Beberapa waktu yang lalu Mas Sabrang mengisi acara dalam rangka Milad Qudsiyyah Kudus. Saya hadir di sana. Saya duduk di bagian pinggir berjarak sekitar 10 meter dari panggung. Di samping saya adalah teman-teman Sedulur Maiyah Kudus (Semak), ada juga Mas Zaini atau Mas Jessy. Jarak antara hadirin dengan panggung cukup jauh, hal itu terjadi karena panggung tinggi seperti panggung konser musik. Di awal-awal agak garing. Keterlibatan emosi antara Mas Sabrang dan pembicara lain dengan jamaah pengajian belum klik.
Tapi Mas Sabrang bisa mengatasinya. Ia adalah vokalis sebuah group Band. Dengan diringi oleh Wakijo lan Sedulur ia berdendang, para hadirin yang usia sekolah menyahut. Saat lagu ‘ruang rindu’ sedang hit, mereka baru SD, tetapi mereka tampak masih akrab dengan lagu-lagu Letto. Untuk mengatasi jarak Mas Sabrang berdiri di pojok panggung. Setelahnya suasana menjadi cair.
Ada banyak hal yang bicarakan Mas Sabrang pada acara itu, saya mengingatnya sedikit. Salah satu yang saya ingat adalah ketika dia menjawab sebuah pertanyaan, “Apa perbedaan sains dan seni?”
Mas Sabrang menjawab, sains dan seni itu bukan sesuatu yang terpisah tetapi dalam satu bagian utuh. Selama ini kita terjebak seolah-olah antara sains dan seni itu dua hal yang berbeda dan bertolak belakang. Jika orang mempelajari sains maka dia tidak ada urusan dengan seni, sebaliknya orang seni cuek dengan sains.
Menurut Mas Sabrang, sains itu adalah prosesnya dan seni itu hasilnya. Seseorang harus melalui sains dulu dan puncak dari sains itu adalah seni. Mas Sabrang mencontohkan sebuah rumah yang indah dan berkarya seni tinggi. Kita seolah hanya melihat sisi seni di dalam karya tersebut padahal sebelum itu menjadi seni ada ahli-ahli sains yang terlibat – ada arsitek yang menggambar, ada pelaksana yang ahli memilih bahan dan mengeksekusi pembangunan. Dari para ahli-ahli sains di bidangnya itu terwujudlah sebuah karya seni yang dahsyat.

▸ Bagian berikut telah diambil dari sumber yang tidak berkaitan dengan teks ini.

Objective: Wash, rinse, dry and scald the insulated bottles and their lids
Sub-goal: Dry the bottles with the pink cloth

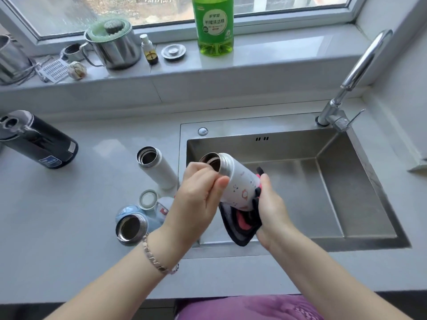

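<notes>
Grey tabletop [69,227] below a window, with a stainless sink [346,192] let into its right half.

Nearest: my left hand [196,195] has its fingers curled round the neck of the printed white bottle [238,179], just under the open mouth. My right hand [271,209] clamps a dark cloth with pink patches [242,227] against the bottle's lower body. The bottle is tilted, mouth up and to the left, over the sink's near-left corner. I judge this keeps drips off the tabletop while the outside is wiped dry.

Just left of my wrist stands a pale blue bottle [131,227], uncapped, with a round lid [147,199] beside it. Behind these is a plain white bottle [159,169], also uncapped. I judge they are left open awaiting their turn.

Further left is a black flask [46,144]. The faucet [360,72] is at the sink's far right; no running water is seen. A green detergent bottle [216,26] stands on the sill.

Not established:
- The printed bottle's base and my right fingertips are hidden under the cloth.
- A white-and-red item behind my left hand is partly covered and unidentified.
- The detergent's cap is cut off at the top edge.
- Whether any bottle is wet cannot be told.
</notes>
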A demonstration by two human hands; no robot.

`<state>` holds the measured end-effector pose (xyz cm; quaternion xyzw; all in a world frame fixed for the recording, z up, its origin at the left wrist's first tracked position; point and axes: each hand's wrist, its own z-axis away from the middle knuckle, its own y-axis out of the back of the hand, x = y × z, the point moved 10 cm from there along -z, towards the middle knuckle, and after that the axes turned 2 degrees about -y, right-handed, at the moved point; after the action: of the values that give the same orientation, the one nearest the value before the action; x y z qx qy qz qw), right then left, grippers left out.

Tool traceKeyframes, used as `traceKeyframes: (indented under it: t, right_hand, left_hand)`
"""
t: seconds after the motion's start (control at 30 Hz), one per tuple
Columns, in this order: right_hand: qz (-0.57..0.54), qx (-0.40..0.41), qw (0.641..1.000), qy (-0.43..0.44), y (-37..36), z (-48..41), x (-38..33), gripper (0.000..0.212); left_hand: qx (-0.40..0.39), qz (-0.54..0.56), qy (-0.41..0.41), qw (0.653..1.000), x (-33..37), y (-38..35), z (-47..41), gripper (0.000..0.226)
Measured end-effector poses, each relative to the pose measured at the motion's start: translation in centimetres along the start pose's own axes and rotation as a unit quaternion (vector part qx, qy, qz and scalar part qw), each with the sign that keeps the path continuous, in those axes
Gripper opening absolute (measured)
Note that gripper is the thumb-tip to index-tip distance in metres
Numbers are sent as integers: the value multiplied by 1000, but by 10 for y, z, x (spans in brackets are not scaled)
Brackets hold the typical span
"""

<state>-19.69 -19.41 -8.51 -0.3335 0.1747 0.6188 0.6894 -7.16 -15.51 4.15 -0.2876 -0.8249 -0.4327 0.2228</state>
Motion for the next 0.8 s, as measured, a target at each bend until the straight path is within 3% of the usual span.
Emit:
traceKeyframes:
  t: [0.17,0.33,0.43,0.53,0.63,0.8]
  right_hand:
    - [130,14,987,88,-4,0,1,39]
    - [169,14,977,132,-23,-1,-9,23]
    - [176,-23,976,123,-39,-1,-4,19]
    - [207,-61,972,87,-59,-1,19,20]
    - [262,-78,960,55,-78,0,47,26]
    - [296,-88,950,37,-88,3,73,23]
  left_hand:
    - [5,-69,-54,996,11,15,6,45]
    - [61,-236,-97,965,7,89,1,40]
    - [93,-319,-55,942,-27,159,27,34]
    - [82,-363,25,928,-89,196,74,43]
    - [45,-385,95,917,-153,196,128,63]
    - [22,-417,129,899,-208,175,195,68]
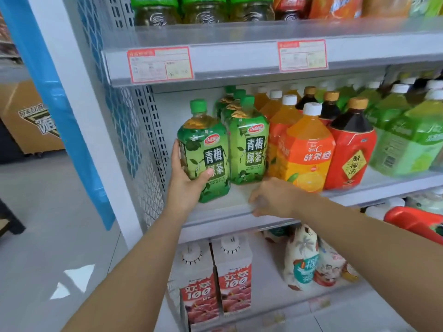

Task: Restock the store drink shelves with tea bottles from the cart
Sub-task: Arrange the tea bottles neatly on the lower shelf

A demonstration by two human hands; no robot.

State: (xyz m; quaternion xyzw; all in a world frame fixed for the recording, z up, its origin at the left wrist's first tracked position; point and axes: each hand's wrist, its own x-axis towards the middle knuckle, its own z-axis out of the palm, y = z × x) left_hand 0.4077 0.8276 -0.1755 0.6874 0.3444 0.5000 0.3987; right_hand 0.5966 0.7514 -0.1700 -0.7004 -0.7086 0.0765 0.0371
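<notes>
Both forearms reach up from below. Right hand (271, 197) lies at the front lip of the shelf (237, 194), fingers blurred, so grip not readable. Left hand (185, 178) wraps the lower body of the green tea bottle (203, 149), upright with a slight tilt, at the shelf's left front corner. Matching green bottles (247, 144) stand just right. The lane behind looks free.
</notes>
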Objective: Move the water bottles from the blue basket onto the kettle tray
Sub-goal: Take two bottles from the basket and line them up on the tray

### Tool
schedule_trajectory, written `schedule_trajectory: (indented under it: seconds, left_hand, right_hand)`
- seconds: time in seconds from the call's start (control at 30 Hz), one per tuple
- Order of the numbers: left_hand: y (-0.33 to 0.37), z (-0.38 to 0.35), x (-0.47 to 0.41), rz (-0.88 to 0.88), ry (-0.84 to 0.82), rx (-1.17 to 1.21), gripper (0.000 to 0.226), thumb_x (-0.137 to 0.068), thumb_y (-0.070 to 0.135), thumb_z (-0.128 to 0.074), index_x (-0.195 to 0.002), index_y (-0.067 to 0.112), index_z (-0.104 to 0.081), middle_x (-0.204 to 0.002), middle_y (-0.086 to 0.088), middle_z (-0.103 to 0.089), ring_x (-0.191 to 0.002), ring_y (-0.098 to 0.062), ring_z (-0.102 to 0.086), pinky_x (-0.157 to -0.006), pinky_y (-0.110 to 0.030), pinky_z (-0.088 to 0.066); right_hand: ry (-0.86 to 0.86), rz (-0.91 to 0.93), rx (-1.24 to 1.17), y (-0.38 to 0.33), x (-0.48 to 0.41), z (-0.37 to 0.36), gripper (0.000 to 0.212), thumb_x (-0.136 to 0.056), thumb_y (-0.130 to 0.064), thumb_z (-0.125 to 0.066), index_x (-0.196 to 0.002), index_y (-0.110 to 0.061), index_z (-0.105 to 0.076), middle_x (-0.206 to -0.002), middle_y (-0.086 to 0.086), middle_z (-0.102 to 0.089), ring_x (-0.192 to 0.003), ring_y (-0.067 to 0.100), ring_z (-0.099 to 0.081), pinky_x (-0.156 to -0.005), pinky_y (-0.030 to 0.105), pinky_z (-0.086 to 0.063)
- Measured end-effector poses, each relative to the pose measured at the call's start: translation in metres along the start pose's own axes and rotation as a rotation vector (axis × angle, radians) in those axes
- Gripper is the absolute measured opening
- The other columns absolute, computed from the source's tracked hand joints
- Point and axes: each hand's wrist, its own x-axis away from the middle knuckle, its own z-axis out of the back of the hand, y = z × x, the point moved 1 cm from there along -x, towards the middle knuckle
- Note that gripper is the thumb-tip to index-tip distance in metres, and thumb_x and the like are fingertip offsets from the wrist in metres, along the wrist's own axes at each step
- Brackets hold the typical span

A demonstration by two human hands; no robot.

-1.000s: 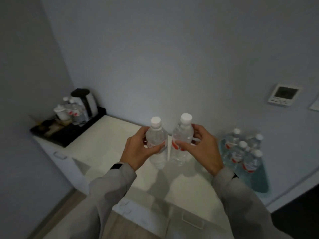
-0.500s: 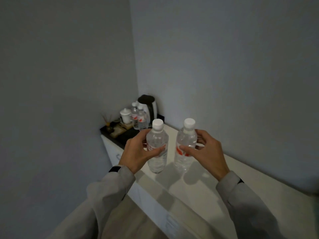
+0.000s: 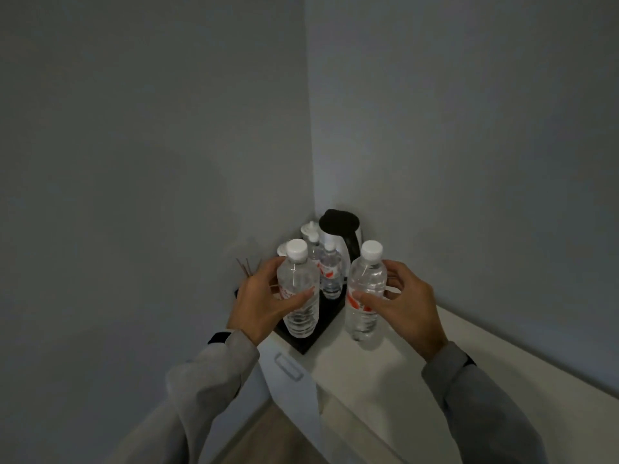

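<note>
My left hand [image 3: 259, 303] grips a clear water bottle [image 3: 299, 293] with a white cap and red label, held upright over the near end of the black kettle tray [image 3: 316, 333]. My right hand [image 3: 407, 308] grips a second bottle [image 3: 365, 293] of the same kind, upright above the white counter just right of the tray. On the tray stand the black-lidded kettle [image 3: 340, 234] and two more small bottles [image 3: 330, 272] behind the held ones. The blue basket is out of view.
The tray sits in the corner where two grey walls meet, on a white cabinet top [image 3: 385, 370] with a drawer handle [image 3: 288, 366]. White lidded cups [image 3: 308, 229] and thin reed sticks [image 3: 248, 267] stand at the tray's back and left.
I have turned and moved left toward the corner. Both held bottles have come much closer to the tray; the left one is now over it. The blue basket left the view.
</note>
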Motion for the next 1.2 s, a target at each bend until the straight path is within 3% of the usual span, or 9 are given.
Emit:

“Kok iso yo mikir ngono?” saya mendengar Mas Zaini yang duduk di samping saya misuh tipis-tipis saat mendengar apa yang dibicarakan Mas Sabrang itu. Mas Sabrang memberi contoh lain yaitu tentang menyanyi. Ia menceritakan pengalamannya diajari menyanyi oleh Mbak Bertha. Ia digembleng sedemikian rupa. Ia harus mengulang sekian banyak teknik, dimarahi dan digojlok. Proses itu adalah proses sains hingga kita melihat keindahan suara setelahnya.
Contoh lain lagi adalah saat dulu Letto mau membuat album, ia dan tim terlebih dahulu memilih tiga puluh lagu yang disukai masyarakat pada tahun-tahun sebelumnya. Mereka mencari ciri-cirinya, nadanya, intronya, liriknya. Itu adalah proses sains. Sampai kemudian didapat kesimpulan dan terjadilah lagu-lagu Letto yang kita dengar sekarang ini.
Teramat banyak contoh, ada sepak bola, silat, juga memasak. Seseorang pasti melalui proses sains terlebih dahulu baru terlihat seninya. Selama ini orang hanya silau pada keindahannya saja dan tidak melihat proses sains di belakangnya.
Pelatih sepak bola Arsenal Arsene Wenger pernah mengatakan bermainlah sepak bola hingga terlihat sebagai karya seni, maksudnya adalah hingga penonton mampu melihat keindahan dalam permainan bolamu. Tentu saja melalui proses sains berupa latihan yang intensif.
Banyak hal lain yang dibicaran, termasuk bedanya antara ilmu pengetahuan dan agama, itu kita bahas lain waktu. Pukul 12, MC memungkasi acara. Mas Sabrang menyanyi sebagai proses sainsnya. Para hadirin berangsur pulang, sebagian meminta foto dengan Mas Sabrang. Mereka pulang dengan sebuah bekal dan tahu apa yang mesti dilakukan, “Saya harus berproses, berjerih payah dahulu. Itu proses sains hingga orang lain melihat keindahan dalam diriku.” Mereka tidak lagi terjebak pada perbedaan antara sains dan seni.
Tapi ada juga melangkah pulang sambil senyum-senyum dan berkata, “Asu kok iso kepikiran koyok ngono yo?”